Con los extraños, se mostraba dócil y cariñoso, se dejaba acariciar sin ningún signo de desconfianza. Un día se escapó y, a las pocas cuadras, confianzudo como era, se acercó a unas personas que, lejos de arroparlo, decidieron terminar con su vida.
Se desataría de esa manera el destino trágico del animal. Como mismo sucedió, años atrás, con Lola, una venadita que cierto cazador se encontró entre la maleza, al exterminar a su madre de un disparo certero.
Luego del fogonazo, percibió un movimiento y, al acercarse, descubrió a una cría recién nacida.
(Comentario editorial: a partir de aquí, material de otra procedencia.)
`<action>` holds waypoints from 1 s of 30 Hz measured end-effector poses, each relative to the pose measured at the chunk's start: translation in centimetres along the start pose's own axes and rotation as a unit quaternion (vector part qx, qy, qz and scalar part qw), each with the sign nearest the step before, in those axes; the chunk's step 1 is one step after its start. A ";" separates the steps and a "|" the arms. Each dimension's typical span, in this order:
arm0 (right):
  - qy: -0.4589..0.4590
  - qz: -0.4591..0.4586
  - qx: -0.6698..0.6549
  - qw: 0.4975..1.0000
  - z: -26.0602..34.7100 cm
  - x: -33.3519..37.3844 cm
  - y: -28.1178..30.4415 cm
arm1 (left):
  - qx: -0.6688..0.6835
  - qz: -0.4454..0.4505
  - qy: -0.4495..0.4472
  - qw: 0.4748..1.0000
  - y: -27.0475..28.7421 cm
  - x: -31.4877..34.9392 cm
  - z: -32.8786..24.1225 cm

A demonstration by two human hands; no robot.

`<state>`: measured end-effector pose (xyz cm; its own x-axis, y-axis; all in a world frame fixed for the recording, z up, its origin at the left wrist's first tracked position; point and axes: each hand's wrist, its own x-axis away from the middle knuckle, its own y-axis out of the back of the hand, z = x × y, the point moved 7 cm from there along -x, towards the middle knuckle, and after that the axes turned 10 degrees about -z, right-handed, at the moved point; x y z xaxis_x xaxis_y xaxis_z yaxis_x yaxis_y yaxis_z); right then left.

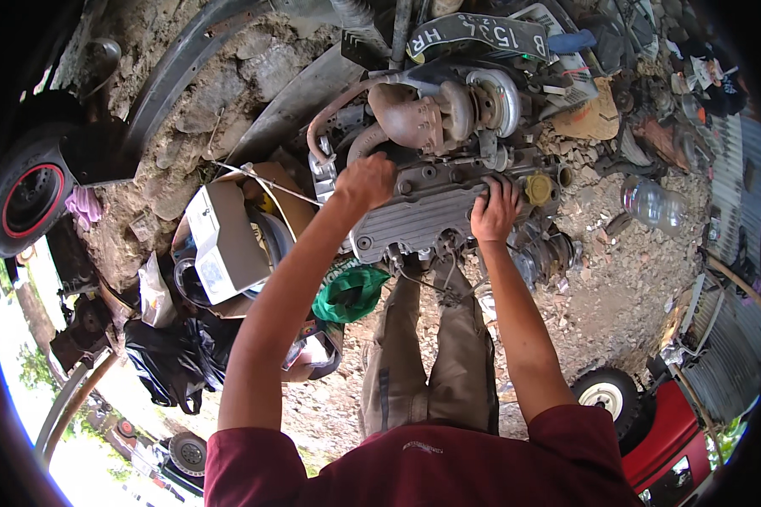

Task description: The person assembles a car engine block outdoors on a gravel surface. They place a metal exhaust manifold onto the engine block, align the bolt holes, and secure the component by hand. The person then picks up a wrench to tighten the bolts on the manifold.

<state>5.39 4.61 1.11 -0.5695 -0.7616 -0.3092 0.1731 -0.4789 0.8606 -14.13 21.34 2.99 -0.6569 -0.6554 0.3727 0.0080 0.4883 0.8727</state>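
Observation:
An engine with a ribbed grey valve cover (418, 218) lies across the ground in front of me. My left hand (368, 181) is closed in a fist at the cover's left end, just below a rusty exhaust pipe (366, 142); what its fingers hold, if anything, is hidden. Resting on the right part of the cover is my right hand (496, 209), fingers apart and bent over the surface. A yellowish oil filler cap (539, 189) sits to its right. Beyond both hands stands a turbocharger (457, 114) with a rust-brown housing and a silvery ring.
To my left are a box of parts with a white carton (224, 245), a green plastic bag (349, 294) and black bags (173, 359). A black plate (478, 36) lies beyond the engine. Rubble and a clear plastic bottle (651, 205) lie on the right. A red vehicle (672, 435) stands behind.

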 end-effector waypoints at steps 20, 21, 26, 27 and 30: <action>0.005 -0.002 0.007 1.000 0.4 0.0 0.0 | -0.005 0.084 0.046 0.995 1.3 -1.6 -0.4; 0.002 -0.001 0.010 1.000 0.2 0.0 0.1 | 0.002 0.073 0.052 0.996 1.4 -1.6 -0.4; 0.000 0.004 0.013 1.000 -0.1 0.1 0.0 | 0.015 0.076 0.097 0.992 3.0 -1.1 -2.8; -0.001 0.002 0.009 1.000 -0.3 0.2 -0.1 | 0.022 0.062 0.103 0.993 3.3 -1.4 -3.7; 0.004 0.000 0.015 1.000 -0.4 0.2 -0.2 | 0.015 0.034 0.097 0.995 3.9 -2.3 -6.3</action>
<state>5.56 4.37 0.73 -0.5639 -0.7644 -0.3125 0.1478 -0.4657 0.8725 -7.80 21.15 7.56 -0.4981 -0.7180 0.4862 0.0218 0.5502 0.8348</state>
Aquel hombre de corazón frío, cuando se trataba de apretar el gatillo, quizá sintió alguna especie de remordimiento por primera vez en sus tantos años de caza. Le precedía la fama de su puntería y pulso inamovible al distinguir una presa. Todos hablaban de él con admiración, por lo que decidió ocultar a la criatura en una cabaña que le servía de campamento en sus largos períodos de cacería, por temor a que alguien le acusara de sensible, un rasgo que acabaría con su fama de hombre temible con el arma de fuego.
Entre el cazador y el animal surgió una relación de amistad. Los meses que pasaba en aquel apartado paraje de la Sierra del Escambray fueron consolidando el vínculo. Si antes reinaba el silencio en sus extensos intervalos en las lomas, tras la llegada del nuevo integrante de la cabaña, constantemente se escuchaba el eco propio de las montañas que reproducía con claridad el nombre de Lola.
Ante las continuas travesuras del animal, retumbaba el “¡Lola!”, como frase enunciativa con disímiles significados. Con una simple variación en el tono, el animalito conocía si era la hora de comer, o cuando debía dejar de masticar la manga de la camisa a manera de juego, justo cuando el cazador introducía los balines en los cartuchos de su escopeta de caza.
“¡Lola! ¡Loolaaa!”, se escuchaba una y otra vez en aquella quietud, y por más que el hombre luchara con él mismo para conservar ese semblante temible, no podía evitar la armonía que flotaba en el ambiente, fruto de ese sentimiento que desde tiempos inmemoriales prenden en los seres humanos por los animales que se dejan domesticar. “A la larga, uno también resultará domesticado y un buen día descubrirá que necesita de ese vínculo y compañía”, quizá reflexionara aquel hombre en la espesura del Escambray.
Como la cabaña era visitada por otros aficionados del arte de matar, quienes llegaban hasta el lugar en busca de municiones o de un sorbo de café; el veterano cazador decidió alejar a Lola con una nalgada en el anca ante la proximidad de intrusos. Al rato, sin moros en la costa, el animalito regresaba.
Cierta vez, el hombre se alejó más de lo acostumbrado de su coto de caza, y justo al regresar sintió un disparo que heló su alma. El estruendo venía de la cabaña. La quietud de los árboles y el agudo silencio anunciaban la confirmación de la fatalidad, se cumplía así el destino trágico que se repetiría muchos años después en un parque de Pálpite.
“Si ves el venado hermoso y manso que acabó de matar”, y el eco de aquella frase estremeció las montañas.